GIT_SSL_NO_VERIFY=true git clone  https://justme@mycompany/git/TP/test.git

In Windows you have to set the variable in a separate shell statement:
git clone  https://justme@mycompany/git/TP/test.git
Once you have purchased and installed a signed certificate from a certificate authority, you will no longer have to include the GIT_SSL_NO_VERIFY modifier.

When an application link is established between Stash and another Atlassian product (e.g. JIRA), and Stash is operating 'behind' Apache HTTP Server, the link from the other product to Stash must be via the proxy URL; that is, the 'reciprocal URL' from, say JIRA, to Stash must comport with the proxy name and port that you set at Step 1.


  • On Fedora Core 4, people have reported 'permission denied' errors when trying to get mod_proxy (and mod_jk) working. Disabling SELinux (/etc/selinux/config) apparently fixes this.
  • Some users have reported problems with user sessions being hijacked when the mod_cache module is enabled. If you have such problems, disable the mod_cache module.
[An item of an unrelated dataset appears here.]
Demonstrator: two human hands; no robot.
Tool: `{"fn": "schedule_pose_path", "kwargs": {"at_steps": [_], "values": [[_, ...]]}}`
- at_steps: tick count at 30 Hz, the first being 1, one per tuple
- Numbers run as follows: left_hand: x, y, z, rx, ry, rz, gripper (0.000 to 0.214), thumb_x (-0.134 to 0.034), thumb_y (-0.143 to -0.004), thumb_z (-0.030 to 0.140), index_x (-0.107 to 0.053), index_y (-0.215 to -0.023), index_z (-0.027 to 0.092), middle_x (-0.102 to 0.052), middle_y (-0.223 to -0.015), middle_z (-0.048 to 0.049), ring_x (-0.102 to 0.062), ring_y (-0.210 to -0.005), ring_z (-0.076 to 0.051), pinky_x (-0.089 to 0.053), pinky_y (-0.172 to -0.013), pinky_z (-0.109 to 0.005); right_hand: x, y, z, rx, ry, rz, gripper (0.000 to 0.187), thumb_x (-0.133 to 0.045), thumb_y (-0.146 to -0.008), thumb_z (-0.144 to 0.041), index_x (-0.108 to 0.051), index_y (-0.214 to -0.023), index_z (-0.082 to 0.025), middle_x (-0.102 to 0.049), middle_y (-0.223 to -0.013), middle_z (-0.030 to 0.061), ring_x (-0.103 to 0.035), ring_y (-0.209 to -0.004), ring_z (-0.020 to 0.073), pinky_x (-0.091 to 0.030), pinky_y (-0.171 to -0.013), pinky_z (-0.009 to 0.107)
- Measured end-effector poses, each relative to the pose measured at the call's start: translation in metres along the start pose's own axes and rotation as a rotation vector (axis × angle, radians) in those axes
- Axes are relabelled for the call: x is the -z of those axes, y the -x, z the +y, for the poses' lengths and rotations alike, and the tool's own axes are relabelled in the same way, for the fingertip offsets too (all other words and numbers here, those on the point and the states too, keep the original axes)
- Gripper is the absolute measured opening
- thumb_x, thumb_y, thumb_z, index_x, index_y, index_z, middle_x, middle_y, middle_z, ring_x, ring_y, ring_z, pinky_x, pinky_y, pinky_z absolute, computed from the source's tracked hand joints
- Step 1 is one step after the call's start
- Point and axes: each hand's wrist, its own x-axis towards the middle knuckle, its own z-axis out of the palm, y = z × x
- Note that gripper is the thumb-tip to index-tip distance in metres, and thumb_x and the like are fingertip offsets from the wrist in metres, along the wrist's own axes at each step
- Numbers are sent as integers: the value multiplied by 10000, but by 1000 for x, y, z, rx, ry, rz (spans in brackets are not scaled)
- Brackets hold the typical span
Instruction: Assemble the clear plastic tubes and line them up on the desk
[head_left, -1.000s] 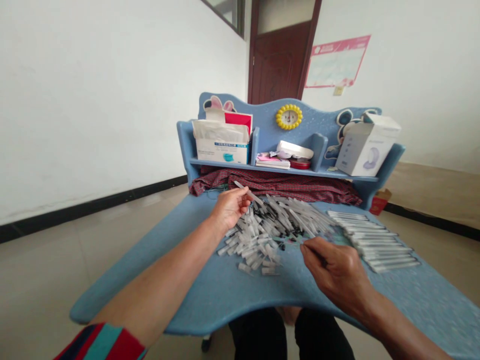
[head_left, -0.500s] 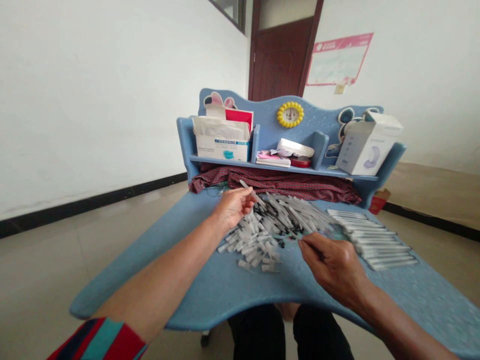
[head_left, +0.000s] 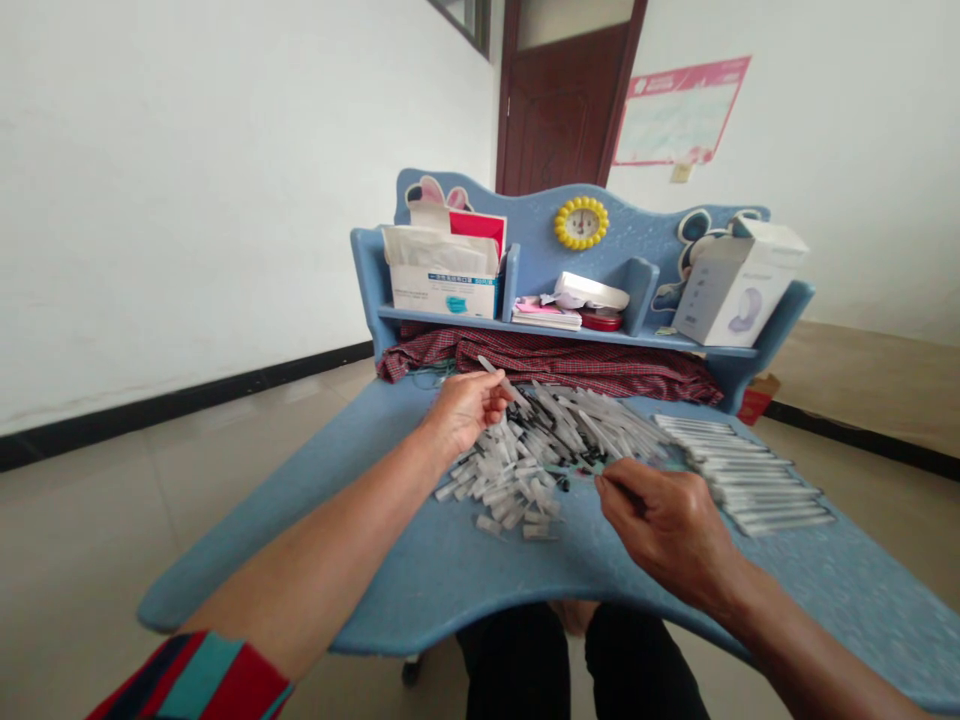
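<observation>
My left hand pinches a translucent pen barrel between thumb and fingers, at the left rim of the heap. My right hand is closed in a pinch just right of the heap; whatever its fingertips hold is too small to make out. Between the hands lie clear pen caps in a loose pile. Behind them is a heap of translucent pen barrels, and small black pieces are scattered at its near side. A row of pens with dark ends lies side by side to the right.
The blue desk curves inward at my lap. Along its back runs a rolled checked cloth below a shelf. On that shelf stand a mask box, papers and a white carton. A yellow clock sits above.
Both hands stay almost in the same place, still closed. The view has shifted very slightly, and the picture is sharper now.
</observation>
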Motion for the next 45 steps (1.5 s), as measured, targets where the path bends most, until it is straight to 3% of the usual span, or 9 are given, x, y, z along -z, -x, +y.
{"fn": "schedule_pose_path", "kwargs": {"at_steps": [9,15,26,29,34,36,40,45], "values": [[-1,-1,-1,48,17,1,162,-594,-763,144,-567,-606,113,-598,-494,-37,-486,-364,-74,-331,-333,-157,2,-1,4,-14,3,99,251,-460,-813,-224,-581,-599,-174,-463,-435,-40,-399,-372,58,-306,-439,181],[-4,3,-2,92,17,-36,185,-594,-767,142,-585,-588,98,-595,-500,-38,-497,-375,-70,-341,-332,-152,-4,-4,4,-39,1,47,268,-457,-830,-255,-622,-633,-178,-504,-456,-26,-453,-393,69,-309,-456,193],[-14,13,-7,218,43,-135,204,-546,-820,160,-614,-643,85,-600,-517,-30,-528,-387,-72,-408,-353,-159,-26,-57,5,-94,14,-62,364,-489,-843,-442,-651,-669,-167,-571,-521,3,-465,-477,90,-299,-507,208],[-9,9,-4,190,80,-127,245,-533,-832,171,-612,-618,82,-599,-504,-39,-523,-387,-73,-404,-353,-160,-25,-49,14,-109,-13,-146,397,-466,-854,-461,-643,-653,-168,-571,-520,3,-489,-488,99,-302,-506,215],[-5,4,-4,168,93,-112,254,-532,-830,169,-605,-601,84,-603,-506,-47,-519,-389,-76,-385,-344,-161,-31,-34,28,-155,149,-464,186,-543,-806,-308,-683,-728,-213,-647,-628,17,-580,-599,145,-324,-544,237],[-6,5,-5,169,78,-123,228,-539,-823,165,-605,-620,86,-611,-522,-47,-524,-395,-81,-389,-345,-167,-37,-32,31,-173,201,-537,191,-527,-810,-304,-698,-780,-224,-680,-702,37,-615,-678,171,-338,-562,247],[-8,7,-7,167,51,-122,189,-533,-822,146,-601,-655,90,-610,-522,-39,-529,-400,-85,-396,-352,-170,-47,-35,32,-193,264,-608,251,-494,-822,-343,-711,-847,-219,-705,-804,78,-640,-776,212,-363,-588,267],[-8,8,-6,159,43,-119,184,-531,-822,142,-590,-655,92,-607,-518,-36,-527,-400,-84,-398,-354,-169,-49,-38,34,-159,215,-633,189,-543,-763,-271,-714,-823,-218,-708,-790,71,-642,-773,223,-383,-607,275]]}}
Note that this module is enabled by default in some Apache HTTP Server version 2 distributions.
  • In general, if you are having problems:
    1. Ensure that Stash works as expected when running directly from Tomcat on http://localhost:7990/stash.
    2. Watch the log files (usually in /var/log/httpd/ or /var/log/apache2/). Check that you have a LogLevel directive in your httpd.conf, and turn up logging ('LogLevel debug') to get more info.
    3. Check out the Stash Knowledge Base.